Apologie de la punition…ou éloge du rachat ?

apologie de la punition jaffelin« Apologie de la punition », le dernier livre d’Emmanuel Jaffelin, c’est un peu comme de la grenadine verte. Il y a ce qu’on appelle en psychologie comportementale une erreur d’attente… Si vous ne connaissez pas l’auteur,  le titre peut en effet vous faire penser à un livre moralisateur et nostalgique, limite réactionnaire. Et pourtant, l’humanisme qu’on y rencontre joue dans une tout autre cour… Quelqu’un qui peut concilier dans sa bibliographie « Éloge de la Gentillesse » et « Apologie de la punition » démontre justement un niveau de nuance de la pensée des plus dignes d’intérêt dans un monde facilement binaire. Si la gentillesse est pour l’auteur la noblesse qui consiste à rendre service à quelqu’un qui vous le demande, la punition serait le « service » réparateur et ré-intégrateur que doit rendre la société à quelqu’un… qui évidemment ne l’avait pas demandé tout de suite. Encore faut-il donc que la fameuse punition serve à réintégrer et pardonner plus qu’à mettre à l’écart. C’est sur cette nuance que tout repose…
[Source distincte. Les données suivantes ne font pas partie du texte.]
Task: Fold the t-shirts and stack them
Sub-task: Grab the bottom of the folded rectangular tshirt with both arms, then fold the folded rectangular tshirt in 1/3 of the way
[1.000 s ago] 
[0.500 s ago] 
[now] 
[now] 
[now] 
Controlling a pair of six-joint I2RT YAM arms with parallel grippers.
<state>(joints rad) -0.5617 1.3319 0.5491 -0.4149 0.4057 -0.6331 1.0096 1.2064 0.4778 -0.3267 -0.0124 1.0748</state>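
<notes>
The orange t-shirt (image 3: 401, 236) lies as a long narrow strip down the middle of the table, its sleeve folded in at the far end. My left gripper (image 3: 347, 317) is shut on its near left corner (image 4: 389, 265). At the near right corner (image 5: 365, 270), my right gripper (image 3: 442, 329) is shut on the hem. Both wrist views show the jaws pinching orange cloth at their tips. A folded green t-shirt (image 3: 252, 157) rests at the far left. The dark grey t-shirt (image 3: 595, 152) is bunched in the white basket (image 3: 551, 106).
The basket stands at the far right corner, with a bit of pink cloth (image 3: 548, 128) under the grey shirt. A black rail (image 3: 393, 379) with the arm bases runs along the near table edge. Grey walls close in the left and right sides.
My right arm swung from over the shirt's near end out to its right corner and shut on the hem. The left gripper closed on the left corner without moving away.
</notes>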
Qu’y a-t-il de commun entre l’enfant roi qui ne trouve plus ses limites, les professeurs démunis face à l’impunité croissante des fauteurs de troubles et l’indigence carcérale doublée de récidive croissante ? Il y a le constat fait par Emmanuel Jaffelin de l’inquiétant rejet par notre société de l’idée même de « punition », à laquelle on préfère sans trop se l’avouer la lâcheté hypocrite des mises au placard. Oui, car quoi de plus politiquement incorrect aujourd’hui que de déclarer que notre société ne sait plus punir, à l’heure où les « modernes » hurlent aussitôt au réflexe réactionnaire quand ils entendent le mot « punition ». Le philosophe a choisi un sujet glissant et clivant, mais il met aussi dans la balance son expérience auprès des détenus dans le cadre de ses « ateliers philo » pénitentiaires. La première partie de cette « Apologie de la punition » est un constat saisissant dans plusieurs domaines. Dans la famille, les excès du règne de l’enfant roi ont remplacé ceux de l’autoritarisme maltraitant. À l’école, des enseignants démunis gèrent le désordre lié à l’impunité croissante des élèves, dans un système qui ne se donne plus les moyens d’offrir un cadre strict au fameux « vivre ensemble ». Quant à la justice, une fois la peine de mort abolie, le tout-prison a laissé un impensé pénal qui se contente d’isoler le condamné du corps social sans lui demander réparation pour mieux le réintégrer quand c’est encore possible. Les taux de récidives, l’engorgement des tribunaux et le manque de suivi des criminels sexuels devraient pourtant souligner la nécessité d’une remise à plat de l’adaptation des peines.

Après cet état des lieux, le livre s’engage sur une voie humaniste qui contredit la provocation apparente de son titre. Il y est question de rachat et de pardon… sans quoi la justice n’est que mise à l’écart et fixation humiliante dans un statut éternel de paria fautif. Les propositions faites sont fondées sur l’absolue nécessité de distinguer de façon pragmatique les différents crimes, délits et infractions afin de sortir du « tout incarcération » manifestement inefficace. Elles seraient trop longues à exposer ici et méritent une lecture attentive… avec en prime un détour inattendu du côté des justices amérindiennes et maori. Un livre dérangeant qui fait ressurgir des questions civiques et morales essentielles bien au-delà des querelles politiques.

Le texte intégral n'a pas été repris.